TASK DIRECTIONS:
Lines with the word "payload": copy all of them from the entries below.

Segment Start: WORKING DATA

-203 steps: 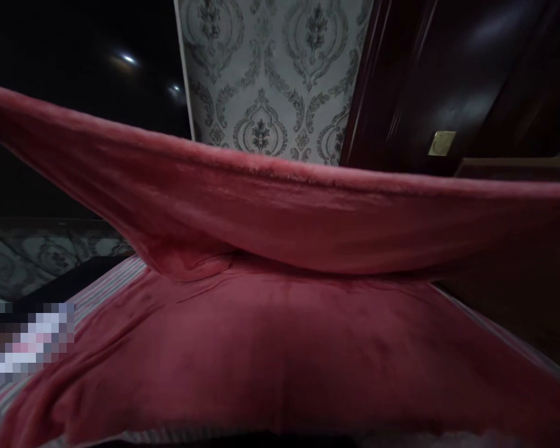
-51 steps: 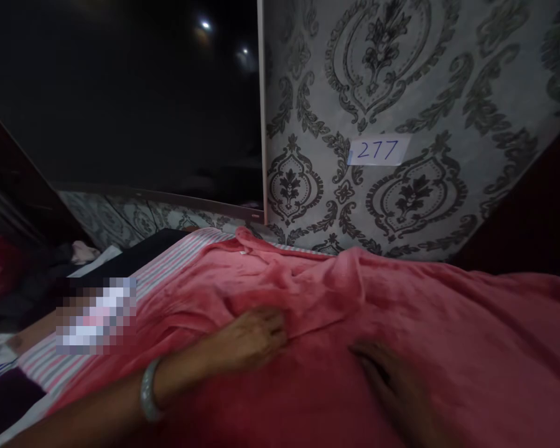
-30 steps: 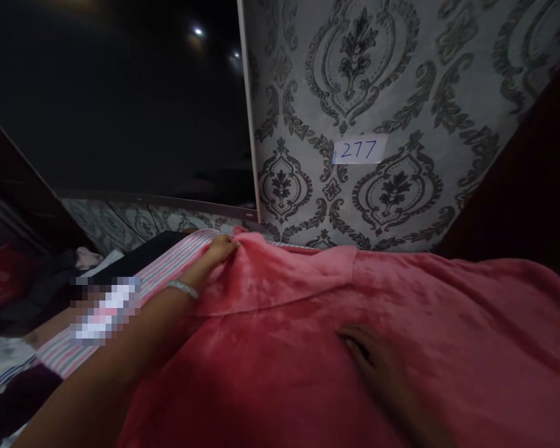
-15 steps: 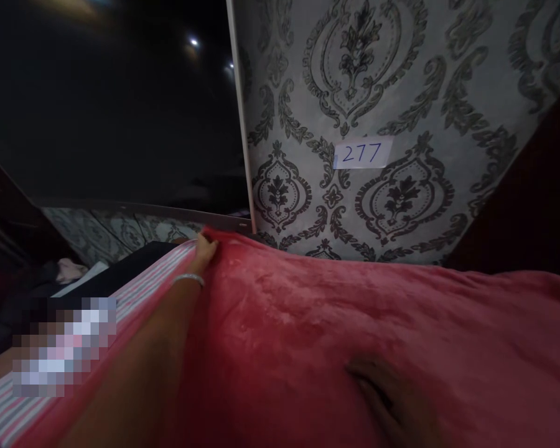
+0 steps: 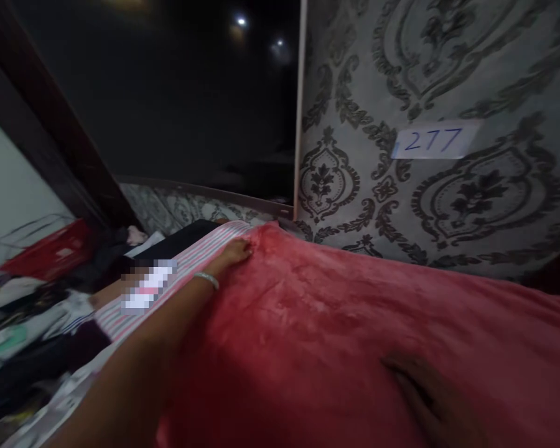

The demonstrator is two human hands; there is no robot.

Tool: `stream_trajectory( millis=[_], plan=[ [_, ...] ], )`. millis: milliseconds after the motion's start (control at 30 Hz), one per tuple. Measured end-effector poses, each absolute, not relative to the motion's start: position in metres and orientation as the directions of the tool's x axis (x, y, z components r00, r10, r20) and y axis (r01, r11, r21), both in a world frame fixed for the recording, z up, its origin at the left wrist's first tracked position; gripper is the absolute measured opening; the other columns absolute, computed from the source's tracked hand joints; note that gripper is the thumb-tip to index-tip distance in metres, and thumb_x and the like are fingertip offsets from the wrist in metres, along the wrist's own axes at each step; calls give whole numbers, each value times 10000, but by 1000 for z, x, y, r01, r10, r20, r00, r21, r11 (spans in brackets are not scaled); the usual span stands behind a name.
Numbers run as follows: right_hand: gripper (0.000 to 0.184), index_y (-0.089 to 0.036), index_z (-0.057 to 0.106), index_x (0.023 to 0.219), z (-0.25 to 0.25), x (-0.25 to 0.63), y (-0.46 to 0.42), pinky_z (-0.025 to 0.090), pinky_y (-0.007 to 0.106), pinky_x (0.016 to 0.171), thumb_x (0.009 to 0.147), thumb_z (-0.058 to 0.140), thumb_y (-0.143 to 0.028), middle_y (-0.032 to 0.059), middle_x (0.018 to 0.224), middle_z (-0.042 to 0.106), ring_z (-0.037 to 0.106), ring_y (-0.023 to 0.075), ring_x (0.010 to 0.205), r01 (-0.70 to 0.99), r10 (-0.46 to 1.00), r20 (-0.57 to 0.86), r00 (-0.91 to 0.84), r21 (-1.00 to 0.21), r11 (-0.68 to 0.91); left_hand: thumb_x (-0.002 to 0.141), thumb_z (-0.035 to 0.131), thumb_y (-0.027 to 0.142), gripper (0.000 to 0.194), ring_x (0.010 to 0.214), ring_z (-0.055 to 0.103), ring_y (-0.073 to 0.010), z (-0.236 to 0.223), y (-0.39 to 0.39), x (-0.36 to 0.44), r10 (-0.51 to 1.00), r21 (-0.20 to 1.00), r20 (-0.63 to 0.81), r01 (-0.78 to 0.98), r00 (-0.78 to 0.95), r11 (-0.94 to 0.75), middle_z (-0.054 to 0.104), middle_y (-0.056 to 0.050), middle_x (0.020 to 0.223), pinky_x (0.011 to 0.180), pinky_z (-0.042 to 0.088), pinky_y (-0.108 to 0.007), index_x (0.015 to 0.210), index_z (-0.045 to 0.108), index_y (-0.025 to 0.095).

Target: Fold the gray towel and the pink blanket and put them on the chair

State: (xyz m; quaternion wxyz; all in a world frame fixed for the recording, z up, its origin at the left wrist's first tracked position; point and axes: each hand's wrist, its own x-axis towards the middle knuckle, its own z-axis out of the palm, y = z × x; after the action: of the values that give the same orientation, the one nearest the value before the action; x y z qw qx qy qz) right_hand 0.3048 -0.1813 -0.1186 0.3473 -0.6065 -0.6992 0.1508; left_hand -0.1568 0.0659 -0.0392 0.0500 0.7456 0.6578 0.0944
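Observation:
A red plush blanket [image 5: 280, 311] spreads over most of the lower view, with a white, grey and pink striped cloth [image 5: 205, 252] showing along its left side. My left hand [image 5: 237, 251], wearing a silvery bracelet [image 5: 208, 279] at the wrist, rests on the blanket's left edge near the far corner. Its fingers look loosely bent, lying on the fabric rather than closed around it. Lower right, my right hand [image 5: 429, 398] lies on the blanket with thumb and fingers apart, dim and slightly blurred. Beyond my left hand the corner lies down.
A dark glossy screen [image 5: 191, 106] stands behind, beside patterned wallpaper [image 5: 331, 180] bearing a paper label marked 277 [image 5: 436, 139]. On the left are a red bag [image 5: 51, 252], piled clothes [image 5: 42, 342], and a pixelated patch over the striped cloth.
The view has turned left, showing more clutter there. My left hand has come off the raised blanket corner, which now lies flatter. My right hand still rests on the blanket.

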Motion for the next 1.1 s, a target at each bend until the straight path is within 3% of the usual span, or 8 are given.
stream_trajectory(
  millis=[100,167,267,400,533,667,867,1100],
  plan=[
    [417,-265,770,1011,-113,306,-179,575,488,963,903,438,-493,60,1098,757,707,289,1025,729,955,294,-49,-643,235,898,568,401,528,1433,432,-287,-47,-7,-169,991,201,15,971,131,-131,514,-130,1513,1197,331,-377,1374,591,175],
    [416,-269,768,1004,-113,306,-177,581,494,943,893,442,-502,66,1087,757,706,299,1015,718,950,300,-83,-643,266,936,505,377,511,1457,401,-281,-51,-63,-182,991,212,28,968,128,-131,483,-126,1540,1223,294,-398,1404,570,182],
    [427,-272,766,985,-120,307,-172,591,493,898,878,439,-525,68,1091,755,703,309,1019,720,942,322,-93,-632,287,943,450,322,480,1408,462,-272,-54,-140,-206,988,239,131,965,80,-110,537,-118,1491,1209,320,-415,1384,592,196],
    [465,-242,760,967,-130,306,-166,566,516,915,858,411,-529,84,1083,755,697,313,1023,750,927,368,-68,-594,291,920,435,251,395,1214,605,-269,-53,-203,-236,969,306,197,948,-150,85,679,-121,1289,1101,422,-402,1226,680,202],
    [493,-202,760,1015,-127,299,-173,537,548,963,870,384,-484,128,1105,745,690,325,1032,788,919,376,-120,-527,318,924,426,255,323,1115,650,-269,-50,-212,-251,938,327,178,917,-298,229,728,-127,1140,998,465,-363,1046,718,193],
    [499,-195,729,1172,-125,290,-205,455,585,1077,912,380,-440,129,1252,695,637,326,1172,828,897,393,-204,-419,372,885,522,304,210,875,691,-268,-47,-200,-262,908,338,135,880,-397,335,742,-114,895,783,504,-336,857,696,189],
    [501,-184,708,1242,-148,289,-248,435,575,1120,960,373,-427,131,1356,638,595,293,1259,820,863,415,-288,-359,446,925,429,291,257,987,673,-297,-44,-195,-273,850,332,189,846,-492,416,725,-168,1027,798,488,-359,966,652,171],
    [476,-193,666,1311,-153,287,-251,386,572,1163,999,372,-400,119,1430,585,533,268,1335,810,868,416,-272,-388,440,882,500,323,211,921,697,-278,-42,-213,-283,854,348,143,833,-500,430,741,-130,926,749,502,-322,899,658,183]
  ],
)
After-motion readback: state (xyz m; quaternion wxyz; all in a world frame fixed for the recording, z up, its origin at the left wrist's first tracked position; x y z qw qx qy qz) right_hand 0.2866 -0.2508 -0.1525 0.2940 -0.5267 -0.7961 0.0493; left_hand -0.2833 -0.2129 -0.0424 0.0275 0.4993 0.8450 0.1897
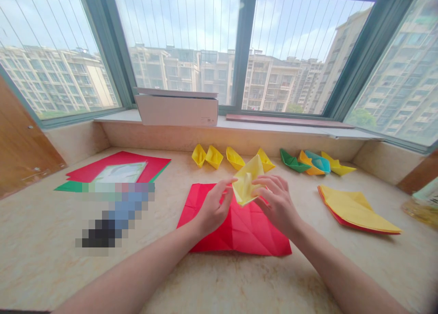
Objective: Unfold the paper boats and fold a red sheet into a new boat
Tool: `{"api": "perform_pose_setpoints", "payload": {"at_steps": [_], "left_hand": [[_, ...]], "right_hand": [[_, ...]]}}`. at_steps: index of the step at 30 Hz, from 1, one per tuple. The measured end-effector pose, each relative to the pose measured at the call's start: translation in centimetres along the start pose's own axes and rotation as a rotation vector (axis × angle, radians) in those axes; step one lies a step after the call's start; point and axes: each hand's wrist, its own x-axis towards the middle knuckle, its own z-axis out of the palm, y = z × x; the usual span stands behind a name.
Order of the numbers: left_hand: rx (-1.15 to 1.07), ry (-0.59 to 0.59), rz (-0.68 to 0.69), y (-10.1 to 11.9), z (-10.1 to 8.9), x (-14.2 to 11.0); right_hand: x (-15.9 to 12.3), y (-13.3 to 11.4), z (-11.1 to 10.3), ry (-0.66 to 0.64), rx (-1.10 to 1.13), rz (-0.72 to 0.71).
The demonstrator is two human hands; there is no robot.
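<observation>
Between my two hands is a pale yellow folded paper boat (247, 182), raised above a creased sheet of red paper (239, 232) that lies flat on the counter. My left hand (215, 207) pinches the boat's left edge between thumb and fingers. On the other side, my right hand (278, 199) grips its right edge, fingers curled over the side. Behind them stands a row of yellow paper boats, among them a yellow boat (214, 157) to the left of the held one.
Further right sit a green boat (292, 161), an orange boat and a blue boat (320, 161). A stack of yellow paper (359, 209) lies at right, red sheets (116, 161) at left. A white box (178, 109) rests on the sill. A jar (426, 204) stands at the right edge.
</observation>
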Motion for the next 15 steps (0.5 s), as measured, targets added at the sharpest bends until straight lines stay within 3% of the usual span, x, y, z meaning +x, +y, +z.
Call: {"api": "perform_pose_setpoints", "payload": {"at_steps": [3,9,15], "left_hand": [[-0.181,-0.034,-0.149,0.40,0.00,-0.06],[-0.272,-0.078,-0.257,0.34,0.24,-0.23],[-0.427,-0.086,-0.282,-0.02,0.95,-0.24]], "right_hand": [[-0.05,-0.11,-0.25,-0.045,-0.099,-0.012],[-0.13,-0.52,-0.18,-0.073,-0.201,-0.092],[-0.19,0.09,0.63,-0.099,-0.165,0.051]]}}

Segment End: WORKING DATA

EXERCISE SOLUTION:
Tool: `{"api": "perform_pose_setpoints", "payload": {"at_steps": [_], "left_hand": [[_, ...]], "right_hand": [[_, ...]]}}`. at_steps: index of the step at 30 Hz, from 1, one per tuple. The measured end-effector pose, each relative to the pose measured at the call's start: translation in centimetres along the start pose's own axes and rotation as a rotation vector (axis × angle, radians) in those axes; step one lies a step after the call's start; point and axes: each hand's wrist, its own x-axis towards the middle knuckle, its own z-axis out of the palm, y = z × x; the usual span stands behind a name.
Call: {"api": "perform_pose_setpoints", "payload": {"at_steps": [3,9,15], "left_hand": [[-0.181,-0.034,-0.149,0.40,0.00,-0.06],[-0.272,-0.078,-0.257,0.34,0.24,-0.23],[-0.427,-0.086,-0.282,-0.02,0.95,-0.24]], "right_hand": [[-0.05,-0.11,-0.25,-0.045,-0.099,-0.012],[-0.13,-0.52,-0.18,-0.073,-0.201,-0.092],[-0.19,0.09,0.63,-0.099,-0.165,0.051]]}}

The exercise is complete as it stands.